- [INSTRUCTIONS TO FOLLOW] Your answer must be a word-for-word copy of the listing below, minus its pictures.

[Start of Attachment]

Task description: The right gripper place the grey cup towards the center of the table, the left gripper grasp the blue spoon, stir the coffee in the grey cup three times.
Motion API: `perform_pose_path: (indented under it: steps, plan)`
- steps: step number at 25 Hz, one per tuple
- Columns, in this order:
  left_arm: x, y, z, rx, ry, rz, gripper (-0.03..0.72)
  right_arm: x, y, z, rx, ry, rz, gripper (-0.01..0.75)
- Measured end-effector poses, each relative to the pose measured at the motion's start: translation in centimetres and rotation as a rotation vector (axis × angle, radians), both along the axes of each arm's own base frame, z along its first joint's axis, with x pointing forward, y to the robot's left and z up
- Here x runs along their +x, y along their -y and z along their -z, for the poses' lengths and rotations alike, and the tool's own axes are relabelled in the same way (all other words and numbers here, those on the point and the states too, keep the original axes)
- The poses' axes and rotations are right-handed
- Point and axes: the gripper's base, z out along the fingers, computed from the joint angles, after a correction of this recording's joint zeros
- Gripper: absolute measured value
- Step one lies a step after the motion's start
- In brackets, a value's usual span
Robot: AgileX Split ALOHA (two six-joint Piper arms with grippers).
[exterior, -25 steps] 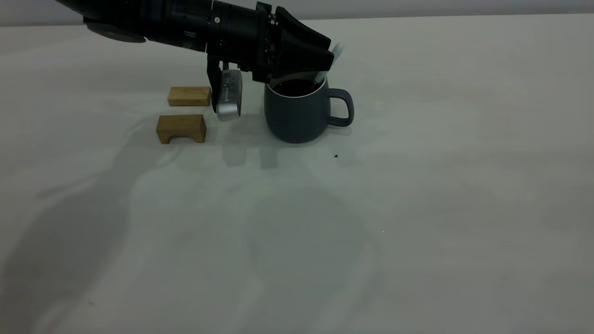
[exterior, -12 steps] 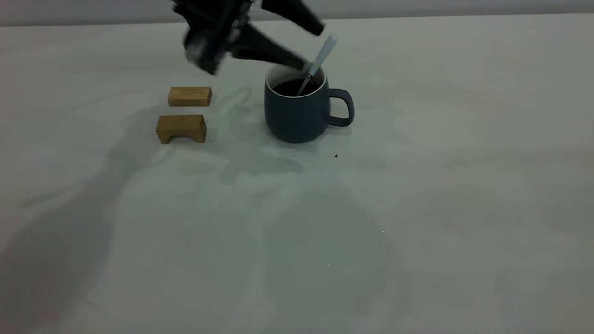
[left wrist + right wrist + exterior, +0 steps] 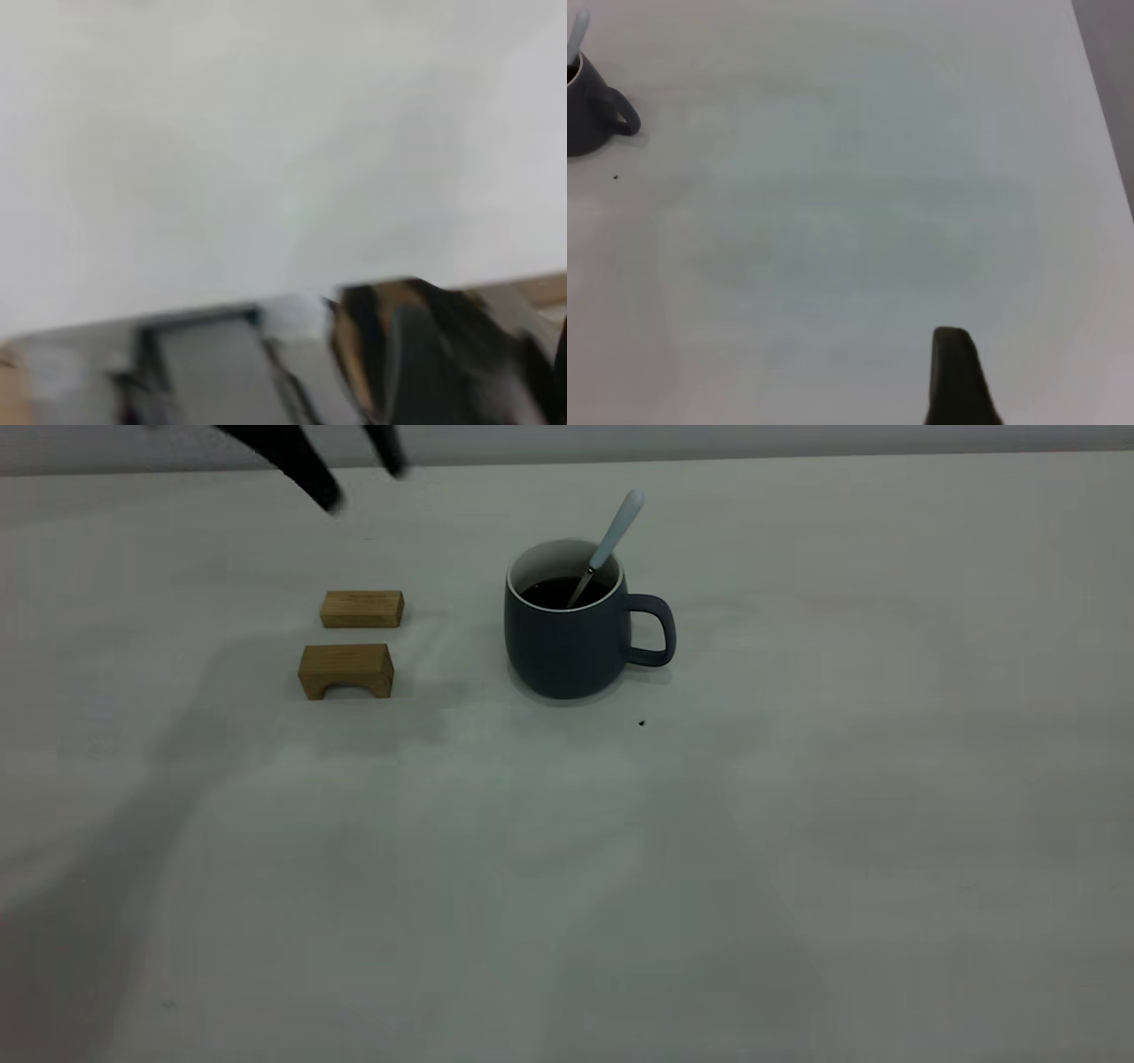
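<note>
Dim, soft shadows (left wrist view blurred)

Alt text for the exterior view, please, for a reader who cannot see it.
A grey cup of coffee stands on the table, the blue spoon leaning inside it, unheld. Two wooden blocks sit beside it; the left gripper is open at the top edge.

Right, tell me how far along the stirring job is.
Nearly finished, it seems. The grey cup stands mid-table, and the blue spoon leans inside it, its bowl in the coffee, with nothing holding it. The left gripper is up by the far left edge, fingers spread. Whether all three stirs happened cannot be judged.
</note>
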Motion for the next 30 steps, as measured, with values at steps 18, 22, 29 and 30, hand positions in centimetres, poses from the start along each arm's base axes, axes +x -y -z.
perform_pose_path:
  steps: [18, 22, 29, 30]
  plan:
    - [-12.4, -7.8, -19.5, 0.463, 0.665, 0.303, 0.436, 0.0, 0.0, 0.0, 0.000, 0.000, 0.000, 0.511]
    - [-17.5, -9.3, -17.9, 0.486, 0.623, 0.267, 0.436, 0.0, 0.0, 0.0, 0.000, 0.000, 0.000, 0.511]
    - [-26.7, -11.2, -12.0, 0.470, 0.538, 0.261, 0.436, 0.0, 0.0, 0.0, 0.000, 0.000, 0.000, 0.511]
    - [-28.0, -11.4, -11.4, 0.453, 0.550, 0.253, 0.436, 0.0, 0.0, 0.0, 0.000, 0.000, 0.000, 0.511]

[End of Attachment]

- [ANSWER SECTION]
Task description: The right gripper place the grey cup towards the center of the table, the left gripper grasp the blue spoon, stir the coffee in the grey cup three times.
Motion API: `perform_pose_path: (indented under it: steps, plan)`
- steps: step number at 25 Hz, one per tuple
- Columns, in this order:
  left_arm: x, y, z, rx, ry, rz, gripper (-0.03..0.72)
  right_arm: x, y, z, rx, ry, rz, gripper (-0.01..0.75)
- Measured end-effector poses, each relative to the pose measured at the motion's start: translation in centimetres and rotation as a rotation vector (axis × angle, radians), both along the axes of each arm's own base frame, z along its first joint's axis, with x pointing forward, y to the robot's left and z up
- Here x runs along their +x, y along their -y and z along their -z, for the poses' lengths and rotations alike, and the tool's own axes are relabelled in the same way (all other words and numbers here, those on the point and the states too, keep the original axes)
- The poses' axes and rotations are right-handed
- Point and axes: the gripper's base, z out along the fingers, computed from the joint angles, after a correction of this recording's joint zeros
- Gripper: absolute measured value
- Step one lies a step after the motion's start
- In brackets, a value's usual span
Robot: AgileX Split ALOHA (two six-joint Piper arms with grippers).
[exterior, -25 steps] 
[exterior, -12 steps] 
[left wrist + right wrist + exterior, +0 steps] 
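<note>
Dim, soft shadows (left wrist view blurred)

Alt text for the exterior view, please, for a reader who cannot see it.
A grey cup of coffee stands on the table, the blue spoon leaning inside it, unheld. Two wooden blocks sit beside it; the left gripper is open at the top edge.

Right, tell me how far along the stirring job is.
Nearly finished, it seems. The grey cup stands mid-table, and the blue spoon leans inside it, its bowl in the coffee, with nothing holding it. The left gripper is up by the far left edge, fingers spread. Whether all three stirs happened cannot be judged.
</note>
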Motion for the next 30 steps, as measured, with values at steps 18, 22, 29 and 30, hand positions in centimetres, poses from the start along each arm's base axes, axes +x -y -z.
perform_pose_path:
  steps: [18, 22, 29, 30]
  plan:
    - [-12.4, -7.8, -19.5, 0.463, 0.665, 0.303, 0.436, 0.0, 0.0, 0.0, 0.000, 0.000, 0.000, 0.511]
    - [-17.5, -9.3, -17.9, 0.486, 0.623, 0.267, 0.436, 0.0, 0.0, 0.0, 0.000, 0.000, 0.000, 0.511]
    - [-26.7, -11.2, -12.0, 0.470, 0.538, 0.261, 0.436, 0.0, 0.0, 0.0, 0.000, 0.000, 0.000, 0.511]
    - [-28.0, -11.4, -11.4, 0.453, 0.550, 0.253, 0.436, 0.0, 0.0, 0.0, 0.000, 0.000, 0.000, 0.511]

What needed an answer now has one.